Restate word for word the lines of the entries below, starting with the line that holds "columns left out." and ending with the line that holds "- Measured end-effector", and no others.

══════

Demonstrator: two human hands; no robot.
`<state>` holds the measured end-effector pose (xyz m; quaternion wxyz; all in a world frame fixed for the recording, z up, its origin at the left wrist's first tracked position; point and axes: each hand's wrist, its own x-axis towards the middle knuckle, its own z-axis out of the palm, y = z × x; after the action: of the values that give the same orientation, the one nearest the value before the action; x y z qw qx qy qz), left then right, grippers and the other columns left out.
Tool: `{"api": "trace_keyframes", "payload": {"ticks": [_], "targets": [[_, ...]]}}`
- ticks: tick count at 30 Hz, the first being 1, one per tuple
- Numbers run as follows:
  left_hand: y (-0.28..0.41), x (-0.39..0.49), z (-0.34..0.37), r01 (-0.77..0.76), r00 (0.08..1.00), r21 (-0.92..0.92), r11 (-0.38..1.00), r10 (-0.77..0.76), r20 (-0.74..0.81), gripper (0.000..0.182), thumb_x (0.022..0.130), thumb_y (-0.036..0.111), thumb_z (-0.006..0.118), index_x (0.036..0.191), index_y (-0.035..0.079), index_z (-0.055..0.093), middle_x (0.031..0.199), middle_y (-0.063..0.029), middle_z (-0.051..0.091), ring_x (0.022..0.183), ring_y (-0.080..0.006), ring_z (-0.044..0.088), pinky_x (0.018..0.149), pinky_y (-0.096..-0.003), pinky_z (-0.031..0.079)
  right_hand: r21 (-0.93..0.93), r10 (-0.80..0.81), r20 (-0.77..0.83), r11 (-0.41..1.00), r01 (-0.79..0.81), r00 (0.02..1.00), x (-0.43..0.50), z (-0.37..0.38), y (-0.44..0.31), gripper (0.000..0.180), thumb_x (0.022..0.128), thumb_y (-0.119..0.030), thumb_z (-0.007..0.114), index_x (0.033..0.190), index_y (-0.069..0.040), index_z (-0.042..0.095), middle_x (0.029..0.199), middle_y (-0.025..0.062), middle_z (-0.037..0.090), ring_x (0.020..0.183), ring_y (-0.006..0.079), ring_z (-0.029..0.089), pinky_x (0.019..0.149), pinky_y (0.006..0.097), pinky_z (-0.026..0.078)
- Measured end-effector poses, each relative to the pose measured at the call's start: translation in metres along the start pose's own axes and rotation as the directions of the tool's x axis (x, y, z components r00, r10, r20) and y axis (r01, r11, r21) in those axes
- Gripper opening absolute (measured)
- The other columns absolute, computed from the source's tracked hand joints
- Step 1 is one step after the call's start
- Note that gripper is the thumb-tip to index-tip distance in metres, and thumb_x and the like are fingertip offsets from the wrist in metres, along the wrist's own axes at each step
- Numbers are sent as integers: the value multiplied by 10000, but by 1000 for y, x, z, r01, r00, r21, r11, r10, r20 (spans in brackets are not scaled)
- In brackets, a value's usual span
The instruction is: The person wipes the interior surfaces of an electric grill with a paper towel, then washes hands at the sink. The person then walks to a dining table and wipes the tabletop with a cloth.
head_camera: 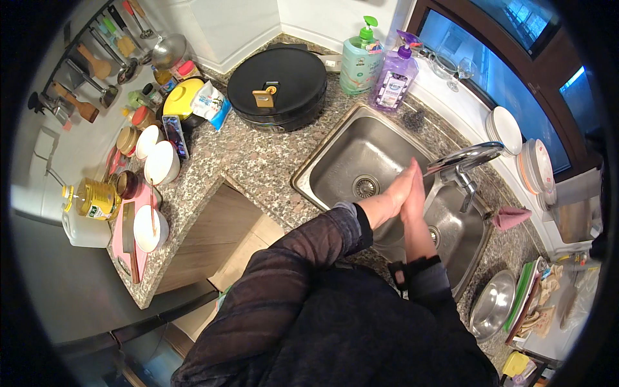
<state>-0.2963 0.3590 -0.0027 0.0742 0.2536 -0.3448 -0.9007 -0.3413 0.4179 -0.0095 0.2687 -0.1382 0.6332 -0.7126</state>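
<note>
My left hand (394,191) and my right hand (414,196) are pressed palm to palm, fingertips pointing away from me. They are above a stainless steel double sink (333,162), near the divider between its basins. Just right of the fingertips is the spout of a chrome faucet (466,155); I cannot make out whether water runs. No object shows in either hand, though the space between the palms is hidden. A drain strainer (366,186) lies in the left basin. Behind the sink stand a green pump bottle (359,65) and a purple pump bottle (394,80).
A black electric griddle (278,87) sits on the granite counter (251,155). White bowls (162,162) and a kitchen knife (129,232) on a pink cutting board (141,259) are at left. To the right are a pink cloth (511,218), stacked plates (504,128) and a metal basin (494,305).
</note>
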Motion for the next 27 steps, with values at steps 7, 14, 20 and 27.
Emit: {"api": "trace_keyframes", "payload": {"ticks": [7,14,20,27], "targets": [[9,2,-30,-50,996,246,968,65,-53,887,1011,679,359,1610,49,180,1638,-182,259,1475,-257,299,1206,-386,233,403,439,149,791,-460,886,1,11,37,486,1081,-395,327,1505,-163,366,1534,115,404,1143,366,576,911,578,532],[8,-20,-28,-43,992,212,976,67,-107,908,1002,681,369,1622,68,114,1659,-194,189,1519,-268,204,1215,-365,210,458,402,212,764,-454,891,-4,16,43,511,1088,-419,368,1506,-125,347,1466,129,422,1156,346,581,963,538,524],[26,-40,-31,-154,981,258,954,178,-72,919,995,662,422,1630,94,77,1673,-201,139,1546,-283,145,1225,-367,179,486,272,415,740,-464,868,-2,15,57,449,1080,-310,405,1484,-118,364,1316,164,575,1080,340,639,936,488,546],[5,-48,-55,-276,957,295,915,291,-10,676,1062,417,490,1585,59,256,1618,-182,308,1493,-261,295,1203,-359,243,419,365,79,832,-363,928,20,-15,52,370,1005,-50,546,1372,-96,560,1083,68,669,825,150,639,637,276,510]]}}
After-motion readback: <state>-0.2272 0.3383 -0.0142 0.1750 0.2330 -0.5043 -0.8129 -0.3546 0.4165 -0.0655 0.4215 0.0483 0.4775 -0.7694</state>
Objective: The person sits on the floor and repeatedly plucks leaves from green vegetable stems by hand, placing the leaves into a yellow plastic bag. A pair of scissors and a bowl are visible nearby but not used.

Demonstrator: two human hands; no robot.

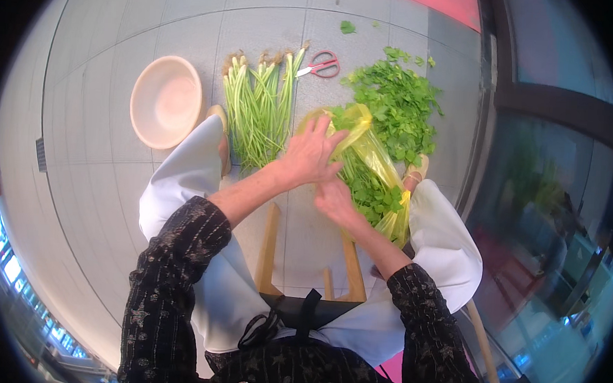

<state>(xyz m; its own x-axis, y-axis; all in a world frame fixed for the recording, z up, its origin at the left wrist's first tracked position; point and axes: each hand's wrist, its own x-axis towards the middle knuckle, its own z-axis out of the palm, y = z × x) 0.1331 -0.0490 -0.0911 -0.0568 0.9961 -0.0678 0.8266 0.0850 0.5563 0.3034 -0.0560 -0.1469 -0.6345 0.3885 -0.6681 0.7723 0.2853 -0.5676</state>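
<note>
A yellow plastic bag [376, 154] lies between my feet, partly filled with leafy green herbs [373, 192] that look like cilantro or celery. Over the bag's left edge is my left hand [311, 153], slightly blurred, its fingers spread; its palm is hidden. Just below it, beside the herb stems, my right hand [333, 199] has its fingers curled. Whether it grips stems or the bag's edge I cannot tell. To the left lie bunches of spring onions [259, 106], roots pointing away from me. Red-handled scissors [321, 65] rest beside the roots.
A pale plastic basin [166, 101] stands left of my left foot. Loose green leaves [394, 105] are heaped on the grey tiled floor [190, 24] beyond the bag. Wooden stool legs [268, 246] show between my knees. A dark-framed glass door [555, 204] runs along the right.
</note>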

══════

▶ _RESPONSE TO THE EXERCISE_:
`<state>` holds the measured end-effector pose (xyz m; quaternion wxyz; all in a world frame fixed for the recording, z up, its origin at the left wrist's first tracked position; point and axes: each hand's wrist, its own x-axis towards the middle knuckle, its own z-axis out of the palm, y = z × x; after the action: of the values that give the same orientation, the one nearest the value before the action; x y z qw qx qy qz), left then right, grippers and the other columns left out.
Tool: `{"api": "trace_keyframes", "payload": {"ticks": [_], "targets": [[_, ...]]}}`
- ticks: tick count at 30 Hz, the first being 1, one per tuple
- Numbers run as follows:
  left_hand: y (-0.28..0.41), x (-0.39..0.49), z (-0.34..0.37), r01 (-0.77..0.76), r00 (0.08..1.00), r21 (-0.92..0.92), r11 (-0.38..1.00), r10 (-0.77..0.76), r20 (-0.74..0.81), gripper (0.000..0.182), thumb_x (0.022..0.130), thumb_y (-0.036..0.111), thumb_z (-0.006..0.118), index_x (0.036..0.191), index_y (-0.035..0.079), index_z (-0.055..0.093), middle_x (0.031..0.199), middle_y (-0.063..0.029), middle_z (-0.051..0.091), ring_x (0.022..0.183), ring_y (-0.080..0.006), ring_z (-0.044..0.088), pinky_x (0.018..0.149), pinky_y (-0.096..-0.003), pinky_z (-0.031..0.079)
  right_hand: r21 (-0.93..0.93), r10 (-0.80..0.81), r20 (-0.77..0.83), r11 (-0.41..1.00), r01 (-0.79..0.81), r00 (0.02..1.00), x (-0.43..0.50), z (-0.37..0.38), y (-0.44..0.31), gripper (0.000..0.180), thumb_x (0.022..0.128), thumb_y (-0.119..0.030), thumb_z (-0.007..0.114), index_x (0.033..0.190), index_y (-0.069..0.040), index_z (-0.042..0.095), middle_x (0.029..0.199), middle_y (-0.025..0.062), middle_z (-0.037..0.090), ring_x (0.020..0.183), ring_y (-0.006..0.079), ring_z (-0.029..0.089), pinky_x (0.019..0.149), pinky_y (0.006..0.097), pinky_z (-0.026..0.078)
- Measured end-effector poses, each relative to the pose measured at the call's start: translation in metres along the start pose's own axes and rotation as the directions of the tool's x axis (x, y, z components r00, r10, r20) and y axis (r01, r11, r21) in those axes

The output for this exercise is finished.